Cannes 2011 Diary #2: ‘Habemus Papum’, ‘Sleeping Beauty’, ‘Miss Bala’
Slightly disappointing (given his usual record), the latest from Nanni Moretti has turned out to be a relatively safe affair. Habemus Papam (for those who are not catholic or their Latin is rusty, We have a pope) is being sold as a comedy, rather than a light-as-air drama about the existential crisis of a newly elected pope. Moretti plays a shrink summoned to the Vatican to solve the pope’s issues. Given that Moretti is an atheist, and this follows his very acid political comedy Il Caimano, many were expecting a devastating expose on the hot button issues that the church is facing these days; it turns out to be a very gentle portrait of the pope as a very average man doubting if he will be up to the job somehow randomly assigned to him. Veteran actor Michel Piccoli delivers a very nice, subtle performance that will surely bring him some awards.

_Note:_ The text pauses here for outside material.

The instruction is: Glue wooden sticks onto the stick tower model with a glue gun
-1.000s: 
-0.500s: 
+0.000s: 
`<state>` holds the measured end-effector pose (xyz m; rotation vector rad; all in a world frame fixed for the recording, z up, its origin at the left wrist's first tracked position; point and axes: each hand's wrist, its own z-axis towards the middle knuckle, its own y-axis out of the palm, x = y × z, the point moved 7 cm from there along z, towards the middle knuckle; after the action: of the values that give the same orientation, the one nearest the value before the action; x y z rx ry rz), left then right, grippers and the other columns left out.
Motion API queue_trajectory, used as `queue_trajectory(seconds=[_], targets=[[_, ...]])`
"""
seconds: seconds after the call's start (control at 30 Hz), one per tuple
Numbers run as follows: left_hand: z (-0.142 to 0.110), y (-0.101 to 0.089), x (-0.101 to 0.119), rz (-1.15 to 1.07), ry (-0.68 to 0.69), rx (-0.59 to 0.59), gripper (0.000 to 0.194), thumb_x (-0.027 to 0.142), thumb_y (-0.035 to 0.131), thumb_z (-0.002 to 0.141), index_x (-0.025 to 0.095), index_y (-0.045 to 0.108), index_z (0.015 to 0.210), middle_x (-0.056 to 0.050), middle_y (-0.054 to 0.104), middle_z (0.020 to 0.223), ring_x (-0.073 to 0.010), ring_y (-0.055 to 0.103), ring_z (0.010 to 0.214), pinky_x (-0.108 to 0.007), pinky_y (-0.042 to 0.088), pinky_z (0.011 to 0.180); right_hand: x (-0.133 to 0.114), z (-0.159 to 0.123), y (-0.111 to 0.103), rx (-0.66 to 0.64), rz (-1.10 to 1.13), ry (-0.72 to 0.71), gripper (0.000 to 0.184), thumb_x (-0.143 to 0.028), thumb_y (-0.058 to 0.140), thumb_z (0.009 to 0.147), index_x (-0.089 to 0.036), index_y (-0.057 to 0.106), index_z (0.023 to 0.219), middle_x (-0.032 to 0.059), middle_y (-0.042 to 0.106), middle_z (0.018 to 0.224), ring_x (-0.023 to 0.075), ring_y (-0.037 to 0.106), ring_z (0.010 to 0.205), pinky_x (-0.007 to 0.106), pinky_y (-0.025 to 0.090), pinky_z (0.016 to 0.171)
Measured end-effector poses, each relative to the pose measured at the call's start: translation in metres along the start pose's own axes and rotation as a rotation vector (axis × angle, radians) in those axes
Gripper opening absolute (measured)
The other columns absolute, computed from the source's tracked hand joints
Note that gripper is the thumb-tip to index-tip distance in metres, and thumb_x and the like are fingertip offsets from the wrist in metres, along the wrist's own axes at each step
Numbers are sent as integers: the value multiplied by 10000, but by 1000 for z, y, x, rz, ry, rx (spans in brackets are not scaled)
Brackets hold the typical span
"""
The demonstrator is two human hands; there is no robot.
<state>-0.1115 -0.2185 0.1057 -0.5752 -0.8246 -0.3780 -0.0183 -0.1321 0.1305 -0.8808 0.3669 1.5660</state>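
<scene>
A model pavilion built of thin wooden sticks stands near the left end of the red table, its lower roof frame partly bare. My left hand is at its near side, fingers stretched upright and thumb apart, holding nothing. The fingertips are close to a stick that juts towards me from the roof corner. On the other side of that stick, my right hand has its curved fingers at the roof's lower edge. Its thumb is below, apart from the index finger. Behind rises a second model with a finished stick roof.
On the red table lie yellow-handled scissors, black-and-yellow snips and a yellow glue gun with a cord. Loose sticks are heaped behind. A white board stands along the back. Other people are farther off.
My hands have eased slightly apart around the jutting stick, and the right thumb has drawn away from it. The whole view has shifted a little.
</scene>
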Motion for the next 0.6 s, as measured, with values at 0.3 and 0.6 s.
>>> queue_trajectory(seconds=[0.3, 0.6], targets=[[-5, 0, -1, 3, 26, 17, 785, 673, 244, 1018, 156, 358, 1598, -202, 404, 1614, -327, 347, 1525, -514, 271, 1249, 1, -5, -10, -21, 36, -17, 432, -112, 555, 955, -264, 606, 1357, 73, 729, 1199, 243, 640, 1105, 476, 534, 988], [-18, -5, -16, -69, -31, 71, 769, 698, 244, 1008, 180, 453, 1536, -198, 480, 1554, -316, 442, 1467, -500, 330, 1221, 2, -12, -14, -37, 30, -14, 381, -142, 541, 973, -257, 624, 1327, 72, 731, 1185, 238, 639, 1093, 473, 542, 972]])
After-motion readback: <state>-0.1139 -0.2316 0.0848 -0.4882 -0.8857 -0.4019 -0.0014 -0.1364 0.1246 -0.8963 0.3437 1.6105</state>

Hyped all over (even on these pages), Julia Leigh’s debut Sleeping Beauty turned out less than stellar. Emily Browning makes bearable the tale of a detached young woman who seems to have no interests whatsoever and goes to school or fucks strangers mostly for inertia. Lily needs money, though, we never really know why, as she has a job at an office, a second job at a restaurant, plus paid lab tests every now and then. Being young and pretty, a new job fulfilling fantasies for old men is soon offered to her, and she accepts with the same lack of enthusiasm she does everything else she does.
Cinema has always had a hard time portraying prostitution; often glamorized, or seen as the ultimate living hell, it is rare to find a film about it that is remotely close to reality. That’s not always a bad thing: one of the best films on the subject, Belle de Jour, totally goes after the fantasy angle of it. The problem with Sleeping Beauty is that it is equally disconnected from any recognizable reality yet it insists of being a “frank” depiction of certain themes. Some of the dialogue is simply ridiculous: “My vagina is not a temple” says the protagonist when she is informed that no client will penetrate her, which is no more than a pretentious update of the Pretty Woman motto of “No kissing.” Originally a novelist, Julia Leigh’s mise-en-scene has some interesting ideas, but a lot of the film’s more appealing moments appear to be more the product of chance than a well articulated aesthetic choice.
On a completely different level (and worthy of the Competition berth taken by Beauty), Gerardo Naranjo’s follow-up to his excellent Voy a Explotar also depicts a young woman who gets involved accidentally in some really serious stuff. As opposed to the cold, distant Lily, Miss Bala’s Laura is full of life and energy, and wants to win the local pageant so she can make so money to help her little brother go to school. At the wrong time in the wrong place, she gets involved with a very dangerous drug lord and the hours that follow are a literal trip to hell for the aspiring beauty queen. Corruption and violence in current Mexico are never shown in a sensationalistic way, but rather as a (sadly) common thing some regions have to cope with. It is gripping, intense and hard to watch, but also bizarrely beautiful and really well shot (a shootout near the end rivals Michael Mann). A must see.